A faithful copy of the entire listing is what is needed.

- Opening Delimiter -

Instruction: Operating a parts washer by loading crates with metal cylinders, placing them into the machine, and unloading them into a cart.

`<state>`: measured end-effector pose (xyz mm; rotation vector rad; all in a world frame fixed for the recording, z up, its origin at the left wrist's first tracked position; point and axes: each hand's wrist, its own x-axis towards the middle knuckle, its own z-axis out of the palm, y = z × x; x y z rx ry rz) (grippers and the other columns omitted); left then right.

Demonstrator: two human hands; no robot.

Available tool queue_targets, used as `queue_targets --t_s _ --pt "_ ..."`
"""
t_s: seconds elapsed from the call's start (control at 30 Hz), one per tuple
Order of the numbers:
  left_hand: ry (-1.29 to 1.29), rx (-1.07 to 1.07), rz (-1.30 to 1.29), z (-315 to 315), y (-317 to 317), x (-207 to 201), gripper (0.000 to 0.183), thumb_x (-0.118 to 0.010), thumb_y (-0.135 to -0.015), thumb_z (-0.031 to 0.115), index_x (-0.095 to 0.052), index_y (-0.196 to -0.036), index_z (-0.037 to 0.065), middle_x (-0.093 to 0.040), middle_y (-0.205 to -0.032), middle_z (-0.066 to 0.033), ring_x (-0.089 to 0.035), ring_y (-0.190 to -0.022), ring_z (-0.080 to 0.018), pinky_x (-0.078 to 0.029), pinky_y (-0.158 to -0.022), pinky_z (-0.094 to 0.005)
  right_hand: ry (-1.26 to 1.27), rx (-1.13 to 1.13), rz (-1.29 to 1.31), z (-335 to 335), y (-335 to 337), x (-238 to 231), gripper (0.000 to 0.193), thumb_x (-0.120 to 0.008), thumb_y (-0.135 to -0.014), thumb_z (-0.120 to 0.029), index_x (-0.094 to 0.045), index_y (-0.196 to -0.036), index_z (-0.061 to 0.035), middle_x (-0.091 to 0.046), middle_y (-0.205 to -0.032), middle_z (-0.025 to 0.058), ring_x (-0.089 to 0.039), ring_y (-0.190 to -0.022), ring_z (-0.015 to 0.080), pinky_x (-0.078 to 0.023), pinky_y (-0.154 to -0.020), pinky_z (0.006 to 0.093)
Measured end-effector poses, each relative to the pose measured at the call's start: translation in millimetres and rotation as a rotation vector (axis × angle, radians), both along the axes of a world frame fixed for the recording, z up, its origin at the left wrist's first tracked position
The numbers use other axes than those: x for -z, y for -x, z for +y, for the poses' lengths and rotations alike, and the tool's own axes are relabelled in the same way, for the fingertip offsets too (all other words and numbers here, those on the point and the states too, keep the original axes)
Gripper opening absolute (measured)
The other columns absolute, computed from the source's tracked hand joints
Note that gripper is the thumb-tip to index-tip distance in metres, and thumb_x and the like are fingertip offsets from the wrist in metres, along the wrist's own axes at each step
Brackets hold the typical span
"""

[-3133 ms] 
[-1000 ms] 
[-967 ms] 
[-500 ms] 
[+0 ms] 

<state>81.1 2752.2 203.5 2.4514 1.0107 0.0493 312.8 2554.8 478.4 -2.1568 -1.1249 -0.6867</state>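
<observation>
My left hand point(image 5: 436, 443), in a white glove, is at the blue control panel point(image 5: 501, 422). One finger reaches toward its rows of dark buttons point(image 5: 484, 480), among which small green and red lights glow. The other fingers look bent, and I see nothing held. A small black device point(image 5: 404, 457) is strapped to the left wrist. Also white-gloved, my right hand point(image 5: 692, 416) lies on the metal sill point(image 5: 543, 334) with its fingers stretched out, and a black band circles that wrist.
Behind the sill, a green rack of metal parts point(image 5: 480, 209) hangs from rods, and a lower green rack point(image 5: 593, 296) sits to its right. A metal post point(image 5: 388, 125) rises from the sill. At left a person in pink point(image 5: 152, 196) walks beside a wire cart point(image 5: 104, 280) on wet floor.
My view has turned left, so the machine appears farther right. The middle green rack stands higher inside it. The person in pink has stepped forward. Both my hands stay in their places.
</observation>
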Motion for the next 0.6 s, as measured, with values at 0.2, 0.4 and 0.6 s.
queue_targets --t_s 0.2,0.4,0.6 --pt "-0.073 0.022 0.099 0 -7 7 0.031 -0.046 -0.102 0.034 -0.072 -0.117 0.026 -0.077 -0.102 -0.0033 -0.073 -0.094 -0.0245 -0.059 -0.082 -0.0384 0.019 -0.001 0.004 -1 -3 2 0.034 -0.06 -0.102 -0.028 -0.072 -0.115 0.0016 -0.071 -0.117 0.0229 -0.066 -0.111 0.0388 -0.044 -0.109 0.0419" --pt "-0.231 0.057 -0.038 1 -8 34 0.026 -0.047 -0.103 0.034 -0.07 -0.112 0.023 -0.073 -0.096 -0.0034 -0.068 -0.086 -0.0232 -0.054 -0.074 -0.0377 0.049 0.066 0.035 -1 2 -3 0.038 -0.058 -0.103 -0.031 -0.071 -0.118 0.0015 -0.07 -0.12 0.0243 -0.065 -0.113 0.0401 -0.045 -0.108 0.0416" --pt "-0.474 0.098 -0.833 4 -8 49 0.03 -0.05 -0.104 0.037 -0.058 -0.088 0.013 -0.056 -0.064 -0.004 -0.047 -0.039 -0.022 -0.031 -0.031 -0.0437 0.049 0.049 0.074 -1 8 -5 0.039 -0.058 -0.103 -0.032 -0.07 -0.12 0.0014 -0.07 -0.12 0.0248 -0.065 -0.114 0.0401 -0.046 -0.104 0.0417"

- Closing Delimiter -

__EXERCISE SOLUTION__.
Instruction: Operating a parts washer by loading crates with metal cylinders, placing them into the machine, and unloading them into a cart.

`<state>`: measured end-effector pose (xyz mm; rotation vector rad; all in a world frame fixed for the recording, z up, its origin at the left wrist's first tracked position; point and axes: each hand's wrist, its own x-axis towards the middle knuckle, its own z-axis out of the palm, y = z × x; x y z rx ry rz) (grippers and the other columns omitted); left then right.

Demonstrator: two human hands; no robot.

Available tool queue_targets, used as `queue_targets --t_s _ --pt "_ ..."`
"""
t_s: seconds elapsed from the call's start (control at 30 Hz), one per tuple
Order of the numbers:
  left_hand: ry (-1.29 to 1.29), rx (-1.07 to 1.07), rz (-1.30 to 1.29), z (-315 to 315), y (-317 to 317), x (-207 to 201), gripper (0.000 to 0.183), thumb_x (-0.118 to 0.010), thumb_y (-0.135 to -0.015), thumb_z (-0.031 to 0.115), index_x (-0.095 to 0.052), index_y (-0.196 to -0.036), index_z (-0.037 to 0.065), middle_x (-0.093 to 0.040), middle_y (-0.205 to -0.032), middle_z (-0.066 to 0.033), ring_x (-0.089 to 0.035), ring_y (-0.190 to -0.022), ring_z (-0.080 to 0.018), pinky_x (-0.078 to 0.029), pinky_y (-0.158 to -0.022), pinky_z (-0.094 to 0.005)
  right_hand: ry (-1.26 to 1.27), rx (-1.13 to 1.13), rz (-1.29 to 1.31), z (-335 to 335), y (-335 to 337), x (-238 to 231), gripper (0.000 to 0.193), thumb_x (-0.120 to 0.008), thumb_y (-0.135 to -0.014), thumb_z (-0.120 to 0.029), index_x (-0.094 to 0.045), index_y (-0.196 to -0.036), index_z (-0.061 to 0.035), middle_x (-0.091 to 0.046), middle_y (-0.205 to -0.032), middle_z (-0.025 to 0.058), ring_x (-0.089 to 0.039), ring_y (-0.190 to -0.022), ring_z (-0.015 to 0.080), pinky_x (-0.078 to 0.023), pinky_y (-0.154 to -0.020), pinky_z (0.006 to 0.093)
Measured end-effector poses, each relative to the pose measured at the call's start: translation in millimetres and rotation as a rotation vector (axis × angle, radians), both along the axes of a world frame fixed for the recording, z up, its origin at the left wrist's first tracked position
The numbers use other axes than those: x for -z, y for -x, z for +y, for the poses' lengths and rotations alike, and the tool's own axes are relabelled in the same way, for the fingertip offsets too (all other words and numbers here, those on the point and the states too, keep the original axes)
Gripper opening absolute (measured)
The other columns absolute, computed from the source's tracked hand joints
Note that gripper is the thumb-tip to index-tip distance in metres, and thumb_x and the like are fingertip offsets from the wrist in metres, along the wrist's own axes at each step
Brackets hold the typical span
"""

[-3133 ms] 
[-1000 ms] 
[-967 ms] 
[-500 ms] 
[+0 ms] 

<state>81.1 2752.2 203.5 2.4514 1.0107 0.0493 312.8 2554.8 478.4 -2.1568 -1.1249 -0.6867</state>
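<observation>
My left hand point(image 5: 436, 443), in a white glove, is at the blue control panel point(image 5: 501, 422). One finger reaches toward its rows of dark buttons point(image 5: 484, 480), among which small green and red lights glow. The other fingers look bent, and I see nothing held. A small black device point(image 5: 404, 457) is strapped to the left wrist. Also white-gloved, my right hand point(image 5: 692, 416) lies on the metal sill point(image 5: 543, 334) with its fingers stretched out, and a black band circles that wrist.
Behind the sill, a green rack of metal parts point(image 5: 480, 209) hangs from rods, and a lower green rack point(image 5: 593, 296) sits to its right. A metal post point(image 5: 388, 125) rises from the sill. At left a person in pink point(image 5: 152, 196) walks beside a wire cart point(image 5: 104, 280) on wet floor.
My view has turned left, so the machine appears farther right. The middle green rack stands higher inside it. The person in pink has stepped forward. Both my hands stay in their places.
</observation>
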Motion for the next 0.6 s, as measured, with values at 0.2, 0.4 and 0.6 s.
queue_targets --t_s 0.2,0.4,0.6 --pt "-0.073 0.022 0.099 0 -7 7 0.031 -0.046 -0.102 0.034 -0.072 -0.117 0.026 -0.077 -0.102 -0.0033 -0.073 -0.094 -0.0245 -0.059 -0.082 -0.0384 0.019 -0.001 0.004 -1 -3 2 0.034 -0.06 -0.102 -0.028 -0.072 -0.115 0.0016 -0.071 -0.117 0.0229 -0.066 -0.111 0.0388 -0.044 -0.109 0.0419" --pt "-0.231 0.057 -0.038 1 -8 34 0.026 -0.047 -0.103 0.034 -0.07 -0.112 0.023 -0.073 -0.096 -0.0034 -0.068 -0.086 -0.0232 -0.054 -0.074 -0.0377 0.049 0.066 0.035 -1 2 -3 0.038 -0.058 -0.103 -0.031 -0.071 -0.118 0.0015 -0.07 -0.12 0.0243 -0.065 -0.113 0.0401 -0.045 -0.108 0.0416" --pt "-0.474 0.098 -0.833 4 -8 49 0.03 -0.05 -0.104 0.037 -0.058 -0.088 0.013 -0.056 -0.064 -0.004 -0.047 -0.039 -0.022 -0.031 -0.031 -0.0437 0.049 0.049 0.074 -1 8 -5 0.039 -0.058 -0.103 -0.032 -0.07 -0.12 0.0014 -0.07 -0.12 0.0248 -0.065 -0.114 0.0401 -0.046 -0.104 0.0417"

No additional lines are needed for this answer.